PROBLEM
When a line in the listing contains the string "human", pick it out and copy it.
:::
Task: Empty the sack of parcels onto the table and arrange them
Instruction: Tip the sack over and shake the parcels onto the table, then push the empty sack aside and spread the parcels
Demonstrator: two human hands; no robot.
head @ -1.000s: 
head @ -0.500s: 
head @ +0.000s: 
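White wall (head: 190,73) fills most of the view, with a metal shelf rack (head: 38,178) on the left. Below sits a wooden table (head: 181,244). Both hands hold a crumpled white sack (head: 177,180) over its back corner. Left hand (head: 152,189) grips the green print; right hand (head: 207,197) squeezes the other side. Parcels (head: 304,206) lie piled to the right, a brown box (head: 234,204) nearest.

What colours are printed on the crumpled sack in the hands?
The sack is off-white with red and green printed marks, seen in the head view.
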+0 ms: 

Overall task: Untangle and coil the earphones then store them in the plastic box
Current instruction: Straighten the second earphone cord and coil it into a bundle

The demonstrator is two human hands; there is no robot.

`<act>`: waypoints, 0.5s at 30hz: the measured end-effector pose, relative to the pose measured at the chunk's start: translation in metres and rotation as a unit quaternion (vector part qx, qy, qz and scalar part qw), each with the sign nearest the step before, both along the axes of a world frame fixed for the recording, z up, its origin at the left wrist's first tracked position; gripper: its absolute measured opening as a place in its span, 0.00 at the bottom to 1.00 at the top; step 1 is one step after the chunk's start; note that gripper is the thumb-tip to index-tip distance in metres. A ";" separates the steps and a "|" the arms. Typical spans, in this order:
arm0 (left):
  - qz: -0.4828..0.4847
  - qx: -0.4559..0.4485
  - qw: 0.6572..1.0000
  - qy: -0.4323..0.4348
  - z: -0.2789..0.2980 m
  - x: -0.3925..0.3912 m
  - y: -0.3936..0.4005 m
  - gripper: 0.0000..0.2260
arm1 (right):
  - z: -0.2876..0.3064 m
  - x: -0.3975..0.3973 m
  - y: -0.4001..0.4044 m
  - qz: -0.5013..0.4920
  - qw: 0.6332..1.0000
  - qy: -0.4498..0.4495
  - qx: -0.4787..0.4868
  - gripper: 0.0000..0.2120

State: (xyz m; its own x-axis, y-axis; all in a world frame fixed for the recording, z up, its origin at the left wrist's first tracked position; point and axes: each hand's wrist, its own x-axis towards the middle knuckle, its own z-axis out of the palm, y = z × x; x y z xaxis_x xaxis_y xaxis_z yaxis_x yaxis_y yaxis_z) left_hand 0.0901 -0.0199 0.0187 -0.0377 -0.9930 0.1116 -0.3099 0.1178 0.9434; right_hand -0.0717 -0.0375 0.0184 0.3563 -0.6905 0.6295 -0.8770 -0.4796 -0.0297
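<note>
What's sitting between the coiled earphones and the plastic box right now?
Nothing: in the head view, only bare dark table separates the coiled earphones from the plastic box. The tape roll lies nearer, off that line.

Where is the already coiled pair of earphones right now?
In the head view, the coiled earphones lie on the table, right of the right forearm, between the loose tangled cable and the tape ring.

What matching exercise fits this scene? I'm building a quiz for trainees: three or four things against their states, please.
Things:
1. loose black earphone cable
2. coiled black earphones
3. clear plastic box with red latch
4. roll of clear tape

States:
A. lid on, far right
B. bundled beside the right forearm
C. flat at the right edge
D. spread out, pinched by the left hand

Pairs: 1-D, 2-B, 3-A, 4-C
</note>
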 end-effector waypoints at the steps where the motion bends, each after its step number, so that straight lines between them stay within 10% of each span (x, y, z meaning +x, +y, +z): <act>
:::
YOUR SOLUTION
Demonstrator: two human hands; no robot.
The demonstrator is two human hands; there is no robot.

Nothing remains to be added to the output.